Um “piloto de táxi” sudanês foi acusado de ligação com a morte de quatro migrantes que se afogaram enquanto tentavam atravessar o Canal da Mancha.
O cidadão sudanês Alnour Mohamed Ali foi acusado de pôr a vida em perigo, na sexta-feira, depois de dois homens e duas mulheres terem morrido ao tentarem embarcar num pequeno barco que atravessava o Canal da Mancha quinta-feira, o Nacional Crime Agência disse.
O jovem de 27 anos teria pilotado o barco de França para o Reino Unido.
Dois homens e duas mulheres morreram quando tentavam subir num chamado “barco-táxi” em Equihen-Plage, perto de Boulogne-sur-Mer, na manhã de quinta-feira.
38 pessoas foram regressaram à costa francesa após o incidente a sul de Boulogne-sur-Mer, perto de Calais, mas 74 migrantes viajaram para o Reino Unido.
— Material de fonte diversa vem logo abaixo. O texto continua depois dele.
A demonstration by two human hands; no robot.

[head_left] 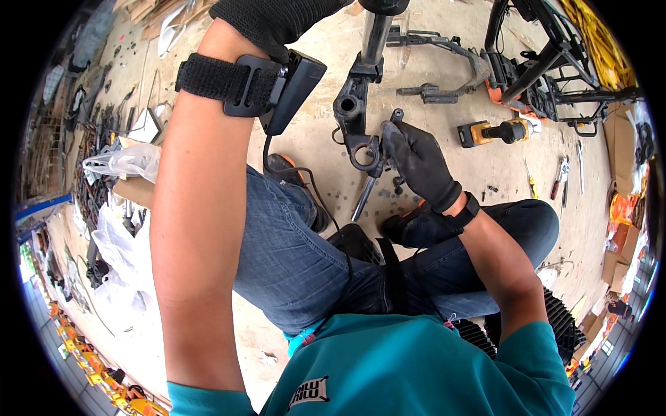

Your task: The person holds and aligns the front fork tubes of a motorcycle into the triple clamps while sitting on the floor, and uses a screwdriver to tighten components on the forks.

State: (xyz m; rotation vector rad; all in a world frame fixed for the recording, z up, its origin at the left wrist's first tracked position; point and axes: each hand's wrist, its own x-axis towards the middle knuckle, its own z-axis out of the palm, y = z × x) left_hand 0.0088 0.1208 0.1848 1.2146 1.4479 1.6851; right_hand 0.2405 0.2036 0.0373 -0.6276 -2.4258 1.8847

Ele comparecerá ao Tribunal de Magistrados de Folkestone no sábado.
A nova tática de contrabando de pessoas do tipo “barco-táxi”, projetado para evitar a detecção pela polícia francesaenvolve botes que viajam ao longo da costa com apenas um motorista até praias pré-designadas, onde os migrantes entram na água para embarcar.
Duas crianças estavam entre as que foram levadas ao hospital por precaução após o incidente de quinta-feira, e outra pessoa foi tratada para hipotermia.
O cidadão sudanês Alnour Mohamed Ali (foto) foi acusado de pôr a vida em perigo,
Uma grande operação de resgate foi lançada apenas com curiosos vendo vários corpos flutuando na água
Colocar outra pessoa em perigo durante uma viagem marítima para o Reino Unido é um novo delito introduzido como parte da legislação de segurança fronteiriça no início deste ano.
Em Janeiro, Aman Naseri, 18 anos, cidadão afegão, foi a primeira pessoa a ser acusada.
De acordo com o Ministério do Interiora infracção destina-se a impedir que mais pessoas sejam amontoadas em barcos inseguros e aplicar-se-ia às pessoas envolvidas em agressão física e intimidação, bem como a qualquer pessoa que resista ao resgate.
O funcionário do governo francês François-Xavier Lauch, prefeito de Pas-de-Calais, disse aos repórteres na quinta-feira que as pessoas que morreram “já estavam bem longe no mar”, acrescentando: “As correntes, que podem ser perigosas aqui, as varreram”.
A agência é ajudando as autoridades francesas na sua investigação.
Aconteceu um dia depois de os serviços de emergência franceses terem participado num exercício de formação para prática lidar com migrantes na água na mesma praia onde as mortes aconteceram.
Mais de 5.000 migrantes chegaram ao Reino Unido depois cruzando o Canal da Mancha até agora este anosegundo dados do Home Office.
As instituições de caridade para migrantes repetiram apelos ao governo para fornecer formas seguras e legais para os requerentes de asilo chegarem ao Reino Unido para evitar mais mortes, e os conservadores acusou o Partido Trabalhista de ser “fraco” no combate às travessias.
Uma tenda foi montada para atender as vítimas do incidente na cidade costeira de Equihen-Plage, no norte do país.
Sobreviventes do incidente receberam cobertores térmicos da equipe de emergência
O Governo disse estar “profundamente entristecido” pelas mortes.
Na semana passada, dois migrantes morreram numa tentativa de travessia semelhante – considerada a primeira do ano.
Craig Turner, Diretor Adjunto da NCA, disse: “Trabalhando com colegas no país e no exterior, estamos determinados a fazer tudo o que pudermos para identificar e levar à justiça os responsáveis por estas quatro mortes trágicas”.
Chris Philp MP, Secretário do Interior Shadow, disse: ‘Atravessar o Canal da Mancha em botes muitas vezes defeituosos é imensamente perigoso e coloca vidas em risco.
“A abordagem fraca dos trabalhadores, que permite que estas travessias continuem, está a causar a perda de vidas, e a sua relutância em tomar medidas decisivas em relação à imigração ilegal é alimentando esta crise. Quase 70 mil imigrantes ilegais cruzaram o Canal da Mancha desde que Keir Starmer assumiu o cargo – ele não tem coragem para fazer o que é necessário.
«Parar as travessias exige mais do que perturbações nas praias. Exige a rápida remoção daqueles que entram ilegalmente, para que o incentivo para fazer estas viagens perigosas desapareça.’